**EXERCISE DESCRIPTION:**
Copy each line of the records that includes "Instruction".

>>

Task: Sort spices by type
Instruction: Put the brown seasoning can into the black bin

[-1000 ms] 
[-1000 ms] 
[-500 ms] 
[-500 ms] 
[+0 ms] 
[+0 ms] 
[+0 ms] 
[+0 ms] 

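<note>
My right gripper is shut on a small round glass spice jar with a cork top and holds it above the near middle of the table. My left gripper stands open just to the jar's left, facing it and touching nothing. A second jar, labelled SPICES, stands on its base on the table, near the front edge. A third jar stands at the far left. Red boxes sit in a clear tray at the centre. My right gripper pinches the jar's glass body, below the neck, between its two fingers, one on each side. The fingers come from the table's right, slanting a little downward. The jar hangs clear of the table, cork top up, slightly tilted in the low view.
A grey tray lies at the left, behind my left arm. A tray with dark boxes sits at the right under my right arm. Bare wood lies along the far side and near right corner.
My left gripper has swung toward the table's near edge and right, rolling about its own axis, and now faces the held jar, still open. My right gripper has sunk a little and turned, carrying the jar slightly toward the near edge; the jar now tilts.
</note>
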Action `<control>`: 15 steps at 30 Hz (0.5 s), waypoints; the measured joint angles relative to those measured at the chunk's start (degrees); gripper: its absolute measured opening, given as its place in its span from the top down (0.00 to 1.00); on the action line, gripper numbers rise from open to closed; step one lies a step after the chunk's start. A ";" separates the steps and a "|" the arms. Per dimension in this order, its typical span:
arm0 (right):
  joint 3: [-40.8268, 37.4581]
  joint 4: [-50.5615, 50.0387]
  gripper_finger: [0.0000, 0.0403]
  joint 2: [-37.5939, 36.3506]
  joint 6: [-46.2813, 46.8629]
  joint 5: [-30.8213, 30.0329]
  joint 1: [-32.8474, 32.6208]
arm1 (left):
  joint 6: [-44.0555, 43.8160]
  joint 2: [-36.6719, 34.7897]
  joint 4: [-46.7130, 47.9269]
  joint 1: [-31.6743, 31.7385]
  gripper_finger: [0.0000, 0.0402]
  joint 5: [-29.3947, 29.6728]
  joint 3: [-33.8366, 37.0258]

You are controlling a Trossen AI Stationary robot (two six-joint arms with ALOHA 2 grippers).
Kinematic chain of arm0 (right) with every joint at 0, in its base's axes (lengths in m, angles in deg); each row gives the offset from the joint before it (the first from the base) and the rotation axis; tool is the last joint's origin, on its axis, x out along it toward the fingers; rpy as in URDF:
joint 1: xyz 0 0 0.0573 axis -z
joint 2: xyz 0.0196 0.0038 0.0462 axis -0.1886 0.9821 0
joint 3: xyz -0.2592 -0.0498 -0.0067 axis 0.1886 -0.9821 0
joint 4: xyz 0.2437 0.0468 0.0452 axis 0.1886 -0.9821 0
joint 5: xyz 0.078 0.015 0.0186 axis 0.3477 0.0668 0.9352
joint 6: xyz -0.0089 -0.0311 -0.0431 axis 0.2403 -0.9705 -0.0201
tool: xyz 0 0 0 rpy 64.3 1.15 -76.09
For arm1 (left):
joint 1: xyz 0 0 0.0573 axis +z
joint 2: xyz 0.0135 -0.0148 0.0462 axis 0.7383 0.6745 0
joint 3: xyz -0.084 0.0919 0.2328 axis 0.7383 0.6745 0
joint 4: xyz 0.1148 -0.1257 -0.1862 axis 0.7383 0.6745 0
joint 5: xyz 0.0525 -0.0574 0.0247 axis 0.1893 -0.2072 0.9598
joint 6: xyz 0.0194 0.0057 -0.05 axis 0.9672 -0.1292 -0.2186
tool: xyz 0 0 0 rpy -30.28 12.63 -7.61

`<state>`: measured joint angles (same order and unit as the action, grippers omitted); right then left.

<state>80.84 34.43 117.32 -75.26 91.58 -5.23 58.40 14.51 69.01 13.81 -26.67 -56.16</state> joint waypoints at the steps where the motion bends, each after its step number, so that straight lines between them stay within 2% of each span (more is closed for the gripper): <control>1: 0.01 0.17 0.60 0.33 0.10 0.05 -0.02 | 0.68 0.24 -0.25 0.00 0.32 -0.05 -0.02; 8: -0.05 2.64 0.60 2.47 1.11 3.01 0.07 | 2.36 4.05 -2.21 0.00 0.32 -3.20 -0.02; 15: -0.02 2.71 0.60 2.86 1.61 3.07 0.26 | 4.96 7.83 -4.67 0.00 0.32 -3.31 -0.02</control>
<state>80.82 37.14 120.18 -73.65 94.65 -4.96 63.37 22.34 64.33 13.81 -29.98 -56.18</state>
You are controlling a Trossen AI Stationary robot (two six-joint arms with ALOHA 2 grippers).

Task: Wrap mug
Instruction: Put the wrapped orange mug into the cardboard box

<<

**RESPONSE:**
Instruction: Put the brown seasoning can into the black bin
Instruction: Put the wrapped orange mug into the cardboard box

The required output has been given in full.